Habrán sido las ocho de la mañana cuando Gladys vio llegar a Sara y se puso algo nerviosa, sobre todo, cuando ella comenzó a destaparse el rostro repleto de granos, algunos ya convertidos en manchas. No pudo hacer nada más que llorar y abrazarla. “Tenía la esperanza de que no llegaras a esto”, le dijo a la atónita Sara. “No te voy a dar vueltas, lo que pasa es que tu marido es tu hermano. El borracho de tu padre, que en paz descanse, conseguía que estas fiestas patronales hicieran quedar bien a Sodoma y Gomorra. Tiene hijos repartidos en cada esquina de este lugar y seguro ahora mismo, incluso de muerto, sigue procreando como loco”.

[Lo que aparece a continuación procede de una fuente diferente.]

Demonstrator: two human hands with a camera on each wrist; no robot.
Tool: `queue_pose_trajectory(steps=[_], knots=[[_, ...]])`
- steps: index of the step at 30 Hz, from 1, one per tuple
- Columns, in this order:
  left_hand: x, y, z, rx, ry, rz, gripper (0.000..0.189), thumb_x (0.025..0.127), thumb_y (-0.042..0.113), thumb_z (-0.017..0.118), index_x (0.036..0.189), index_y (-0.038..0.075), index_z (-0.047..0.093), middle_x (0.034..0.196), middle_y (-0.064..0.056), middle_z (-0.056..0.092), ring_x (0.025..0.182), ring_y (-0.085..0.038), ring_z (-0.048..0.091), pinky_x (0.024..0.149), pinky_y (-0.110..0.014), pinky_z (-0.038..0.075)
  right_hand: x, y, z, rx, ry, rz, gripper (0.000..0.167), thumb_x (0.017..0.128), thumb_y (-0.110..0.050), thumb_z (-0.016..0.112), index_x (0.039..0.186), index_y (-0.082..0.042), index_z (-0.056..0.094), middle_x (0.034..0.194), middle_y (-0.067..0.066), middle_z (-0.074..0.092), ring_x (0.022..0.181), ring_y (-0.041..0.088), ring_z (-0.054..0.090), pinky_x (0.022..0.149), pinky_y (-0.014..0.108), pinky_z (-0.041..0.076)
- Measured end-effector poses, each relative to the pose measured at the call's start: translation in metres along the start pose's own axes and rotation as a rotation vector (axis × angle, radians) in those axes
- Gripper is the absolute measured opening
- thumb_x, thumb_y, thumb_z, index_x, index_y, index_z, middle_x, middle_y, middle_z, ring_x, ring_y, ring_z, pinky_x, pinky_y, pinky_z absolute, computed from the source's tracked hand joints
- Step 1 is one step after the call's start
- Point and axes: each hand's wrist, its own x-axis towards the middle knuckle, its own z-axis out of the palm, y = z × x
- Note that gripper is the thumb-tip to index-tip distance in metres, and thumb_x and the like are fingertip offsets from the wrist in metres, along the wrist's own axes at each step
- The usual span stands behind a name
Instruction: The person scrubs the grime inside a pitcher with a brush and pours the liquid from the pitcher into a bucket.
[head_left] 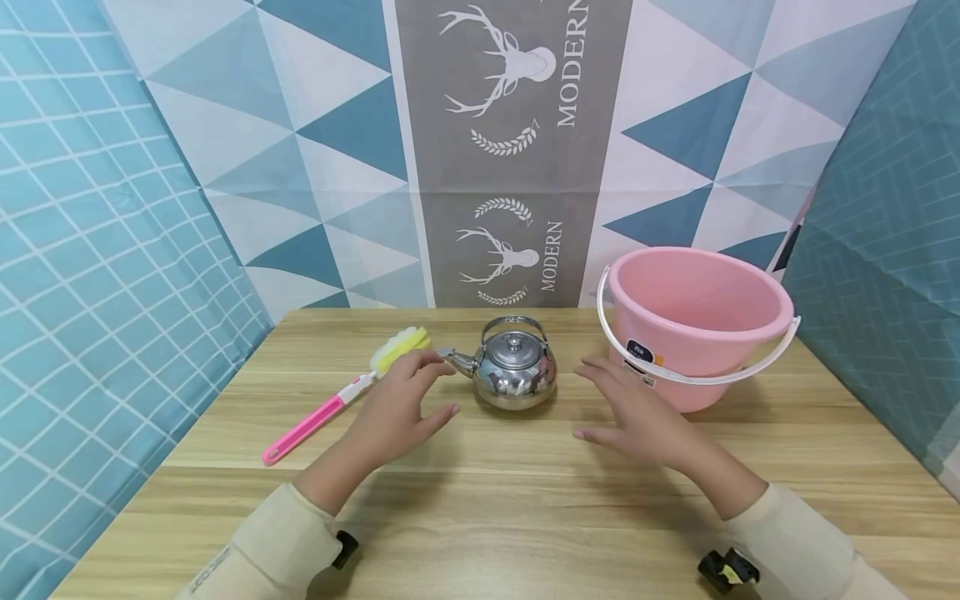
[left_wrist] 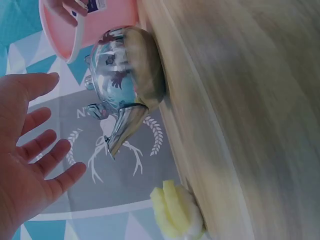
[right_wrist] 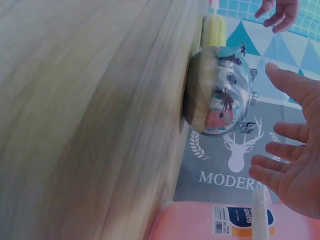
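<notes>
A shiny metal teapot [head_left: 514, 371] stands upright on the wooden table, lid on, handle raised, its spout toward the left. My left hand [head_left: 408, 406] hovers to the left of it with fingers spread and relaxed, holding nothing; its fingertips overlap the spout's tip in the head view. On the other side, my right hand [head_left: 633, 408] is held above the table, fingers loose and apart from the teapot. In the right wrist view, the teapot [right_wrist: 218, 92] shows beyond the fingers of that hand. Behind my left hand lies a sponge brush [head_left: 322, 423] with a pink handle.
A pink bucket [head_left: 720, 367] with a white handle [head_left: 675, 377] stands at the right, close behind my right hand. Patterned cloth [head_left: 517, 167] hangs along the table's back edge, with blue tiled sheeting [head_left: 97, 275] at the left.
</notes>
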Motion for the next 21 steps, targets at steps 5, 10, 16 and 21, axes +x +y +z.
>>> queue_pose_trajectory(steps=[5,10,16,21], knots=[[0.005,0.000,0.002,-0.037,0.011,0.012,0.040,0.082,0.024,0.079,0.115,0.007,0.064,0.123,-0.012,0.056,0.115,-0.028,0.051,0.097,-0.046,0.045,0.007,0.000,0.006,0.033,0.016,0.037,0.078,0.078,-0.031,0.083,0.139,0.000,0.047,0.145,0.023,0.041,0.132,0.042,0.040,0.104,0.059,0.035],[0.010,0.001,0.004,-0.075,0.011,0.041,0.039,0.082,0.020,0.079,0.115,0.004,0.065,0.121,-0.013,0.057,0.112,-0.026,0.055,0.095,-0.043,0.047,0.015,-0.001,0.014,0.065,0.018,0.074,0.079,0.076,-0.031,0.083,0.138,0.003,0.047,0.144,0.025,0.042,0.130,0.043,0.042,0.104,0.057,0.036],[0.017,0.003,0.006,-0.101,0.008,0.078,0.039,0.079,0.016,0.081,0.113,0.002,0.066,0.118,-0.010,0.057,0.108,-0.024,0.057,0.094,-0.040,0.049,0.022,0.000,0.023,0.199,-0.015,0.152,0.083,0.078,-0.029,0.082,0.142,0.004,0.040,0.145,0.026,0.039,0.127,0.044,0.044,0.102,0.057,0.039],[0.021,0.005,0.009,-0.099,0.020,0.111,0.036,0.079,0.016,0.081,0.110,0.003,0.068,0.117,-0.011,0.057,0.106,-0.024,0.057,0.091,-0.040,0.049,0.026,0.001,0.028,0.291,-0.036,0.204,0.088,0.078,-0.031,0.082,0.145,0.003,0.035,0.143,0.026,0.042,0.120,0.046,0.050,0.096,0.056,0.044]])
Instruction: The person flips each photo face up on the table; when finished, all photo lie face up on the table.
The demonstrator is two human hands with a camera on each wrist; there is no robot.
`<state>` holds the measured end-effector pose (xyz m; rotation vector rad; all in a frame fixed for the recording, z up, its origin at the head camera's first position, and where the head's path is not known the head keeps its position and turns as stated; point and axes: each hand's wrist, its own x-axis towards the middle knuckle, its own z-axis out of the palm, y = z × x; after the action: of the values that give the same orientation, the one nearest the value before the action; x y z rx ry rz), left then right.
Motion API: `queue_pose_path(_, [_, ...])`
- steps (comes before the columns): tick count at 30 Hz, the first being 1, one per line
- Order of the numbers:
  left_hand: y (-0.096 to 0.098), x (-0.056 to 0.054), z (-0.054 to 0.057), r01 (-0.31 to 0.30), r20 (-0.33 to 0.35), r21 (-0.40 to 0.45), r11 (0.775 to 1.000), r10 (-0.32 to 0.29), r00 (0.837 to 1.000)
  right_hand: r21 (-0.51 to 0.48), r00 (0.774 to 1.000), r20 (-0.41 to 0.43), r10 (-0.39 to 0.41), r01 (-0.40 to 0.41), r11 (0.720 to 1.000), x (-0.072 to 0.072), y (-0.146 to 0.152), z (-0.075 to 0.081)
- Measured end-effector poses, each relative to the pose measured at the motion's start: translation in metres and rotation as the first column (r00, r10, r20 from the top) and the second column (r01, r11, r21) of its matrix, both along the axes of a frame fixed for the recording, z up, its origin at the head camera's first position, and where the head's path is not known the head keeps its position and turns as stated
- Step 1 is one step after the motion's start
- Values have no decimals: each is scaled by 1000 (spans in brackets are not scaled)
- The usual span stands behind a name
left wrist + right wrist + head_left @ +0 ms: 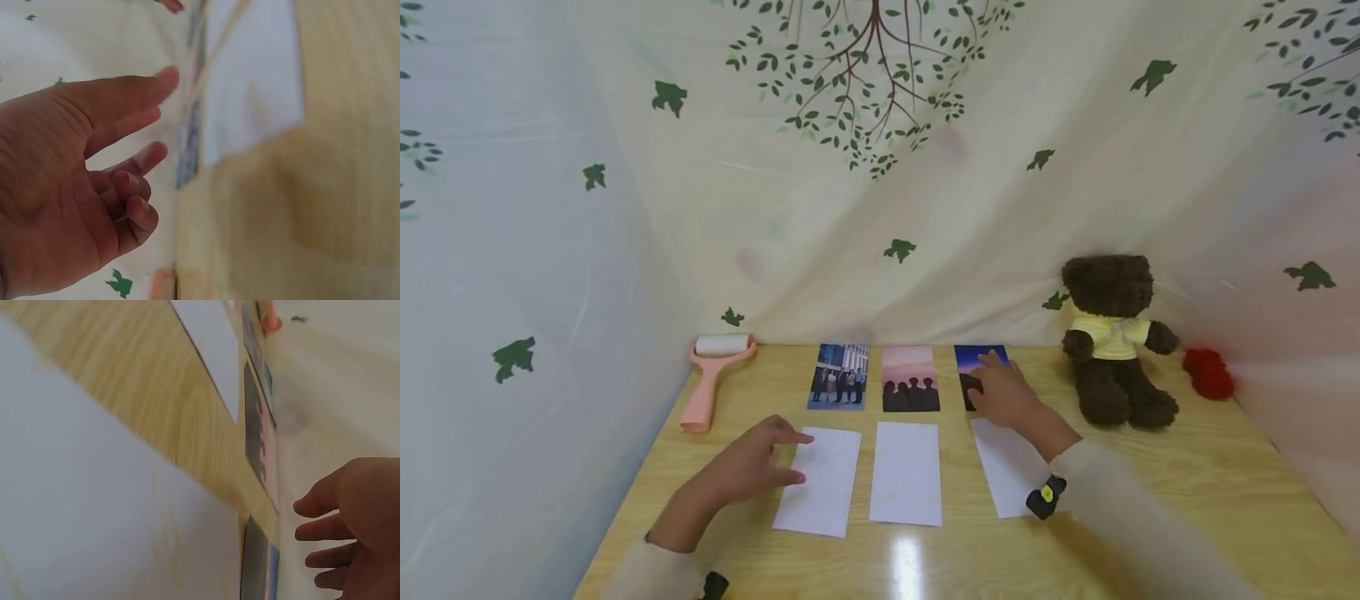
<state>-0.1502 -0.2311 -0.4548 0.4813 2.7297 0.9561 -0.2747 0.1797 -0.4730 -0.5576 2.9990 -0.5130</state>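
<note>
My left hand (748, 462) hovers at the near-left white card (822, 483), thumb and forefinger spread apart. In the left wrist view, that hand (94, 175) holds nothing, its other fingers loosely bent. My right hand (1003, 392) is over the blue-and-dark photo (964, 379) at the right of the back row and covers part of it. Seen from the right wrist, the fingers (325, 531) are loosely extended with nothing between them. A middle white card (906, 475) and a right one (1003, 475), partly under the right forearm, lie in the front row.
A group photo (838, 379) and a pink silhouette photo (910, 379) lie further back on the wooden table (820, 571). At the left is a pink-handled lint roller (703, 392). A brown teddy bear (1108, 367) sits right, beside a red object (1210, 375). Patterned cloth (820, 275) hangs behind.
</note>
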Motion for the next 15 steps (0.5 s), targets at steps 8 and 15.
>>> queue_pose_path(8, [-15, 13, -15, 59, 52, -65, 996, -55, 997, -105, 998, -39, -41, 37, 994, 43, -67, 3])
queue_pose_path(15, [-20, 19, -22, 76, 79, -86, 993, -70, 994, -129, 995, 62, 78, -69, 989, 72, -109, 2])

La curandera preparó un mate con especias y ensayó algunas recomendaciones. Le dijo que podían hacer una ofrenda o preparar algún conjuro para al menos quitar los granos. Sara se quedó muda, no tenía palabras y no las tuvo hasta varios días después, cuando el silencio se tradujo en gritos de desesperación contra su padre, su madre, contra el pueblo, la curandera y todo lo que se le topaba enfrente. Ahora bien, antes de enloquecer completamente y ser internada en el manicomio, tuvo tiempo en la cordura para hacer todos los trámites legales que el problema acarreaba.

“Jamás he visto a dos personas llorar tanto por amor en un divorcio”, le dijo la abogada a su esposo Rolando, el médico del pueblo, quien me acaba de relatar toda la historia diciendo: “Macondo se queda, pues, chiquito al lado de Quime, la huevada es que aquí no hay nadie que escriba”.